Летом 1943 года были ликвидированы гетто во Львове, Тернополе, Дрогобыче и в других городах Восточной Галиции. Сохранилось письмо неизвестной женщины, найденное в ее платье: "Так убого, так безжалостно мы должны погибнуть… Верите ли вы, что мы хотим такого конца, хотим так умереть? Нет! Нет, мы не хотим! Несмотря на всё, что пережили… Нелегко расставаться навсегда. Прощайте. Прощайте…"
Из воспоминаний советского военнопленного (Латвия):
"Ежедневно в огромный Саласпилский концентрационный лагерь прибывали по два-три эшелона с евреями из Франции, Бельгии, Германии и других стран. Их выводили из битком набитых товарных вагонов и тут же убивали. Мужчин, женщин, детей, старух, всех подряд. Сначала совсем открыто… возле полотна железной дороги, на глазах пассажиров замедлявших ход поездов. Однажды это пришлось мне увидеть собственными глазами…

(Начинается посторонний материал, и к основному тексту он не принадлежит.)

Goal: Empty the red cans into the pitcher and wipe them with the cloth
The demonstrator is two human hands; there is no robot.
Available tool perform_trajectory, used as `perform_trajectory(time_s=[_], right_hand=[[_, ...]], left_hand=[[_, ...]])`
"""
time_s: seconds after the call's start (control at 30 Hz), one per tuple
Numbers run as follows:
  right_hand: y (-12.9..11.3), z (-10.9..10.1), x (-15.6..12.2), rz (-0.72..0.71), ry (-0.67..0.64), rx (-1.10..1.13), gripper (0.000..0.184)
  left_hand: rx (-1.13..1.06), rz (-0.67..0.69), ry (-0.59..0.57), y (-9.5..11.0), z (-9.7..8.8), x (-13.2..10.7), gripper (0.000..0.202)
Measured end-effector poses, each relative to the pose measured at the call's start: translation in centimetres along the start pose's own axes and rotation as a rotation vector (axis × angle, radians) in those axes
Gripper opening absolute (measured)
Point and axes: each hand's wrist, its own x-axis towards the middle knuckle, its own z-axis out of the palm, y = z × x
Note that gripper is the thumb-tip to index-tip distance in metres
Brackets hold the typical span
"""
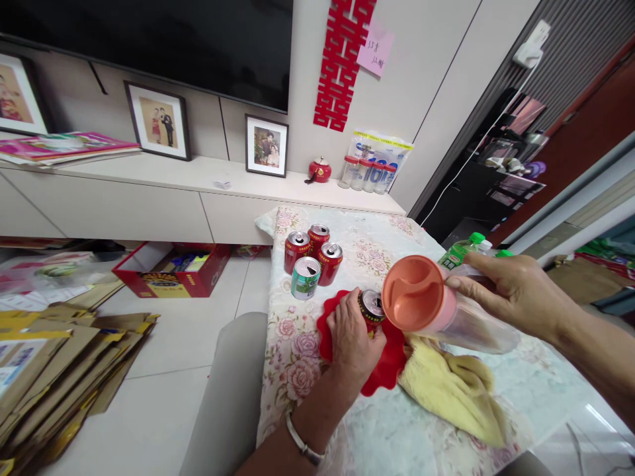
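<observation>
Left grip [350,330] curls round the can [372,304], over the dish [383,371]; right grip [516,291] clasps the tilted jug [479,325], its lid [413,294] just beside the can.

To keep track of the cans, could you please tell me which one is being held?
The dark-rimmed can in the left hand, at the red scalloped dish; the other four cans stand grouped on the tablecloth, untouched.

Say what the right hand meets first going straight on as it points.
With its pitcher leading, the right hand would likely meet the can held by the left hand first, though depth is unclear.
</observation>
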Motion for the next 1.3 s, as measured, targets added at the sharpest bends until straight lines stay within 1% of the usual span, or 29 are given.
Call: perform_trajectory(time_s=[0.23, 0.47, 0.7, 0.87, 1.13, 1.3], right_hand=[[0.6, 0.3, -0.1, -0.045, 0.024, -0.025, 0.056], [1.1, 0.3, 0.0, -0.077, 0.012, -0.030, 0.052], [0.4, 0.1, 0.0, -0.008, -0.009, -0.003, 0.054], [0.3, -0.1, -0.1, -0.009, -0.027, -0.009, 0.054], [1.5, 0.6, 0.0, -0.100, 0.016, -0.041, 0.051], [1.5, 0.7, 0.0, -0.109, 0.032, -0.043, 0.052]], left_hand=[[0.004, 0.001, -0.001, 0.0, 0.1, 0.0, 0.073], [-0.001, 0.011, 0.009, -0.1, 0.2, -0.1, 0.073], [0.013, 0.018, 0.017, -0.2, 0.2, -0.2, 0.072], [0.010, 0.014, 0.011, -0.2, 0.1, -0.2, 0.072], [0.005, 0.010, 0.009, -0.1, 0.1, -0.2, 0.073], [0.006, 0.013, 0.006, -0.1, 0.1, -0.1, 0.073]])
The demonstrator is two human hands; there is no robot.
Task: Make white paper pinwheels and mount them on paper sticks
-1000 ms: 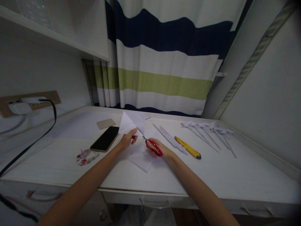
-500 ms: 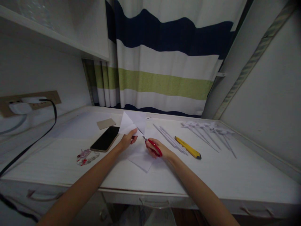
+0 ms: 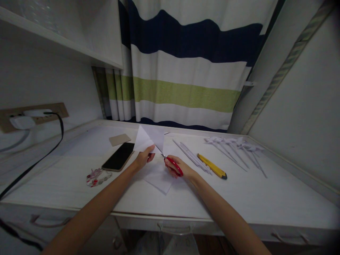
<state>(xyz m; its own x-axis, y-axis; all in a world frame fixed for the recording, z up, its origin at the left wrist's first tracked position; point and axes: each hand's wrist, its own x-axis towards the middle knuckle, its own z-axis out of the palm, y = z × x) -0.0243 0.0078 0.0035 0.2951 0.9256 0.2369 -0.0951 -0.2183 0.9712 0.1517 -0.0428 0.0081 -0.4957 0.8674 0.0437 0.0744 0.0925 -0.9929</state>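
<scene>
My left hand (image 3: 145, 157) pinches the lower edge of a white sheet of paper (image 3: 145, 139), held up above the desk. In my right hand (image 3: 177, 167) is a pair of scissors (image 3: 174, 165) with red handles, my fingers wrapped round the grips. The blades point up and left into the paper, along a slanting line across it, and partly disappear behind it. Below my hands another piece of white paper (image 3: 162, 182) lies on the desk, one corner toward me.
Left of my hands lie a black phone (image 3: 118, 157), a beige card (image 3: 119, 139) and a beaded bracelet (image 3: 97, 177). To the right are rolled paper sticks (image 3: 191, 156), a yellow utility knife (image 3: 211, 165) and several white paper pinwheels (image 3: 236, 145). A black cable (image 3: 45, 159) hangs at far left.
The scissor blades have closed a little further on the paper. Both hands stay in nearly the same place; the view has shifted very slightly.
</scene>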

Светало, хотя еще лежали сумерки. День был сырой, пасмурный… Шагах в пятидесяти от полотна на краю длинного рва стояла шеренга людей в штатском. У самого полотна густой цепью спиной к нам сгрудились автоматчики. Не те буйные веселые фронтовики – дети Марса, а темно-серые, в низко надвинутых, мокрых от промозглой измороси касках – бездушные истуканы. Казалось, это даже не люди, а созданные людьми роботы, вышедшие из-под контроля и их же пришедшие убивать...
Раздались автоматные очереди, и люди у рва стали беспорядочно валиться вперед, в ров и в стороны. Один, махая руками, закрутился на месте, другого согнуло пополам. Рядом в купе пронзительно закричала девушка…
Смерть видел я и на войне, и в лагере, но здесь было совсем другое. Здесь потрясала именно холодно безличная фабричность убийства. И это наглое выставление напоказ…"
4
Лиля Герц, гетто Львова:
"Мы сидим в убежище. На улицах гетто идут убийства‚ слышны выстрелы немцев и крики убиваемых ими людей.
Убежище на чердаке. Оно состоит из двух частей‚ разделенных кирпичной перегородкой. Вход хорошо замаскирован.
Нас сорок человек. Душно. Воды мало.
Ночью немцы отдыхают‚ поэтому тихо до утра.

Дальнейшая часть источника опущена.